PROMPT:
In the records below, pick out all lines containing the word "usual".

[Saved data entries]
########################################

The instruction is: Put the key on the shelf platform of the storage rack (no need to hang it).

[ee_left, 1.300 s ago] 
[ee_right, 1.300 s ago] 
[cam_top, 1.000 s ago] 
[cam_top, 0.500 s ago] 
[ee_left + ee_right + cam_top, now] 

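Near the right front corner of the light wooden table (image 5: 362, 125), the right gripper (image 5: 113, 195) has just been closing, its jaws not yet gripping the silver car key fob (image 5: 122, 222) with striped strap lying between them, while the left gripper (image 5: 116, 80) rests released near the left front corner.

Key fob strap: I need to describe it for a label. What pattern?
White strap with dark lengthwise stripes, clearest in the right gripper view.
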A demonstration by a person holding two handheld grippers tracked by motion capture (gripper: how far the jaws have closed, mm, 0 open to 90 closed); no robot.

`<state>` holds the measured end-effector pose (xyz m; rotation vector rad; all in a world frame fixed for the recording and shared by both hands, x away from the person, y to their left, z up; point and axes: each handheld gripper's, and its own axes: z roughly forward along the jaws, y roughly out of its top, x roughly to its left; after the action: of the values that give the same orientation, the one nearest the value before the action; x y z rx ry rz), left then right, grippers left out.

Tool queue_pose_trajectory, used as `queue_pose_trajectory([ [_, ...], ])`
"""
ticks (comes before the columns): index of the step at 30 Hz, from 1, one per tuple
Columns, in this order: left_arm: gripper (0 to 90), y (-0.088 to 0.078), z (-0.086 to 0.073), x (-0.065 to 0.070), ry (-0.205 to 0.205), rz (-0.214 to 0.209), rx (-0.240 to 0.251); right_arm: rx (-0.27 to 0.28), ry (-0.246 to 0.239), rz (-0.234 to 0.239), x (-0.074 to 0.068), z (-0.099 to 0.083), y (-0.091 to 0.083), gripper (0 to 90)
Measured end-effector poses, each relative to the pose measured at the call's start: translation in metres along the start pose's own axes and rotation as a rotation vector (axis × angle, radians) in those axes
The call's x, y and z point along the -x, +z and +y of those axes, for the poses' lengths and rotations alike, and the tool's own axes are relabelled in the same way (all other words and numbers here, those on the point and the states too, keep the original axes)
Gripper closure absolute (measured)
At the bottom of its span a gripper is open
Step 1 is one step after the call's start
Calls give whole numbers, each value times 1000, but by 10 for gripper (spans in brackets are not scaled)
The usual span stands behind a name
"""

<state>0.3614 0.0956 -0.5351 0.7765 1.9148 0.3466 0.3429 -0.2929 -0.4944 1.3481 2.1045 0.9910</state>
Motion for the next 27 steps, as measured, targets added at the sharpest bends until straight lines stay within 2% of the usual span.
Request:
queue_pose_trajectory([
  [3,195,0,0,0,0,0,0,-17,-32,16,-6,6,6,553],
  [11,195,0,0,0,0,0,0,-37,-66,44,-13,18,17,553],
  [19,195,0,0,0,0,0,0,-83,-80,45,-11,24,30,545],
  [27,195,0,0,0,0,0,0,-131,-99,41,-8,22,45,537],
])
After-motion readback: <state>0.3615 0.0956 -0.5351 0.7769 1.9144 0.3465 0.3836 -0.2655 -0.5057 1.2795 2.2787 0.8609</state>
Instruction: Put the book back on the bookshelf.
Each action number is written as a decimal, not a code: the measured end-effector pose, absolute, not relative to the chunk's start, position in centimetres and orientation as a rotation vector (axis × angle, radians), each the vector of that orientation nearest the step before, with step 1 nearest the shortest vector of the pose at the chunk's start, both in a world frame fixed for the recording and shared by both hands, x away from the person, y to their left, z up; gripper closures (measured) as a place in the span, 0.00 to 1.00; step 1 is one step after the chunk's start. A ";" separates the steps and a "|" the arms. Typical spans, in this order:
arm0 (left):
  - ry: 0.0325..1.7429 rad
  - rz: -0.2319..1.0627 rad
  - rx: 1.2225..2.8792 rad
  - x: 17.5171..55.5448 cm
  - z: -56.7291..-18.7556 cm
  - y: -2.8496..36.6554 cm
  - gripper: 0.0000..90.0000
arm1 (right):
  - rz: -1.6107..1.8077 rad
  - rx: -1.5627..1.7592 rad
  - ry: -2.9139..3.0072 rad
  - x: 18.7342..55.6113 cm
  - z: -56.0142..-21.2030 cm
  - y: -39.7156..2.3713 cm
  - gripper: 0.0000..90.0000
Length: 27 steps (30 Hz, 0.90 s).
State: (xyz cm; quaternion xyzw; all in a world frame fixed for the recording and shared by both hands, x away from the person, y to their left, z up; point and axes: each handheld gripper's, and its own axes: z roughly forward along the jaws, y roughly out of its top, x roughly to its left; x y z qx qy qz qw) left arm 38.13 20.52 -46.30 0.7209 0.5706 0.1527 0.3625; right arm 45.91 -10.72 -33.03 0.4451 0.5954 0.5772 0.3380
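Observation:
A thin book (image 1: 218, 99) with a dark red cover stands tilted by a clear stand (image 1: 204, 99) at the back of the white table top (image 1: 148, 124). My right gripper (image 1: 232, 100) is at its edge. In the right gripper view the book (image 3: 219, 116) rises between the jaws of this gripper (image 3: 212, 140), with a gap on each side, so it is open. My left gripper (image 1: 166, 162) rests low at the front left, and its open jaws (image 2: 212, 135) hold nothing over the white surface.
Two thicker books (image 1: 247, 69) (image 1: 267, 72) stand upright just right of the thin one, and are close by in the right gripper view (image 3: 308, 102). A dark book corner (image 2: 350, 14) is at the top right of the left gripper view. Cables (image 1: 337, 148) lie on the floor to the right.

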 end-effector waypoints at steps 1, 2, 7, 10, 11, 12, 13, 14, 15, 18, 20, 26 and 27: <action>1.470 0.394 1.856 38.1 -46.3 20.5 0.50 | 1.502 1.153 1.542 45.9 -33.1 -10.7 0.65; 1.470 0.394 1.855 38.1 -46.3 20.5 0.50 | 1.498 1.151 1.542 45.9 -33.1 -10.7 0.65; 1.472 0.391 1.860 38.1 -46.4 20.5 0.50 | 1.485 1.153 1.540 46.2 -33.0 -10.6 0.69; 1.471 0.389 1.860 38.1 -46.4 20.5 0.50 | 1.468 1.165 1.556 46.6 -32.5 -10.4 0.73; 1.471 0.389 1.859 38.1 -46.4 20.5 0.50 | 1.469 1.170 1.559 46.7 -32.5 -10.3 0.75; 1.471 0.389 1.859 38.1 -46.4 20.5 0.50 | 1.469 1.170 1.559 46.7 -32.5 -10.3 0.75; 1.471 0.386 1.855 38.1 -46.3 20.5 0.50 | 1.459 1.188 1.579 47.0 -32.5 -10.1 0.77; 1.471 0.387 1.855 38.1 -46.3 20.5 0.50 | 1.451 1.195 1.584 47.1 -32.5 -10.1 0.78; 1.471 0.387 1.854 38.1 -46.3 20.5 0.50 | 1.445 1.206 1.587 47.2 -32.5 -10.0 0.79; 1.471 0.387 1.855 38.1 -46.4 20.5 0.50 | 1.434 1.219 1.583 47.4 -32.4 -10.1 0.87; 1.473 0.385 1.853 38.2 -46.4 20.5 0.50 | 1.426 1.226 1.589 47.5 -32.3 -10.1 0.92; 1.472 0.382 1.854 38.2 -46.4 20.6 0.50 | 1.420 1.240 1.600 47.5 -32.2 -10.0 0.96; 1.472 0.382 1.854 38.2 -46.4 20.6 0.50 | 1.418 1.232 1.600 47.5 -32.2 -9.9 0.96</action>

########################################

YOUR RESPONSE:
The usual span stands behind a name
Motion for the next 27 steps, as measured, targets added at the sharpest bends until straight lines stay within 2% of the usual span.

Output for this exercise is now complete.